**GIVEN MATERIAL**
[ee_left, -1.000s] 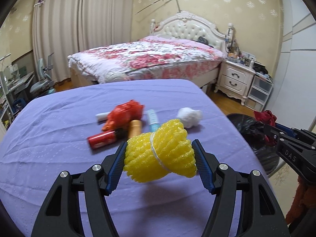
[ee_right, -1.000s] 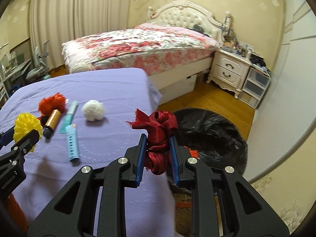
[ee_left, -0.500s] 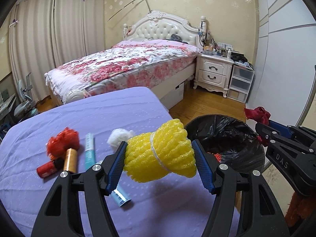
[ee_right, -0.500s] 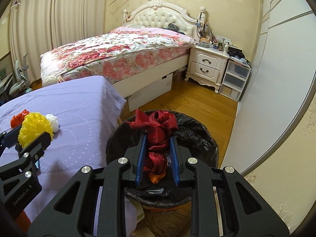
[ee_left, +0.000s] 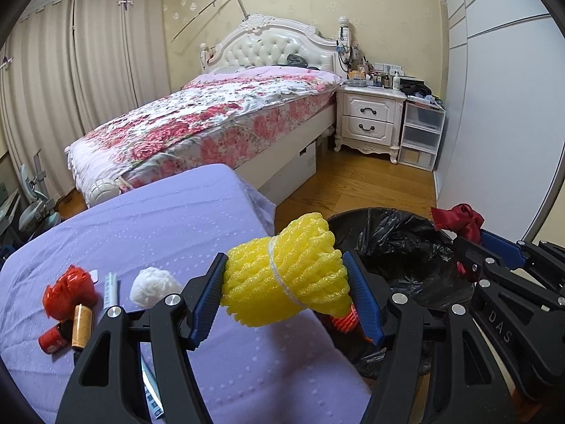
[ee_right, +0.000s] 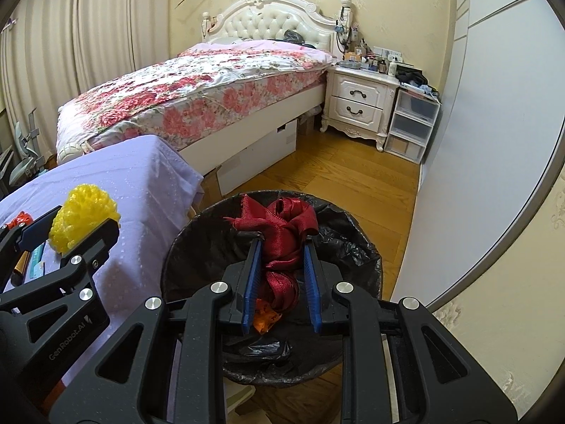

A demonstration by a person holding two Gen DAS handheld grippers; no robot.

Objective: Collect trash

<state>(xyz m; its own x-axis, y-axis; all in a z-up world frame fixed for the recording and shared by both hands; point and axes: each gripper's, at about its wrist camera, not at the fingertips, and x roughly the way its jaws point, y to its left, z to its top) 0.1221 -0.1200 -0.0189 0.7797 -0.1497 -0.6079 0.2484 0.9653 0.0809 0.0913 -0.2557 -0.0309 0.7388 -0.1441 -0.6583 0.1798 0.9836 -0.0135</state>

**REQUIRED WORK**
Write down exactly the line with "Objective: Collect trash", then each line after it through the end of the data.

**ANSWER TO THE EXERCISE**
Objective: Collect trash

<state>(xyz m; its own x-axis, y-axis; all in a z-up world frame fixed for the recording and shared by both hands; point and axes: each gripper's, at about its wrist camera, not at the fingertips, and x roughly the way its jaws point, y to its left, z to its top) 0.1221 -0.1200 -0.0189 0.7797 -0.1497 -0.6079 0.2484 0.9653 0.0809 0.0913 -0.2557 -0.0309 0.7388 -0.1441 -0.6583 0.1798 0.9836 -0.0135</state>

Nothing remains to be added to the exercise.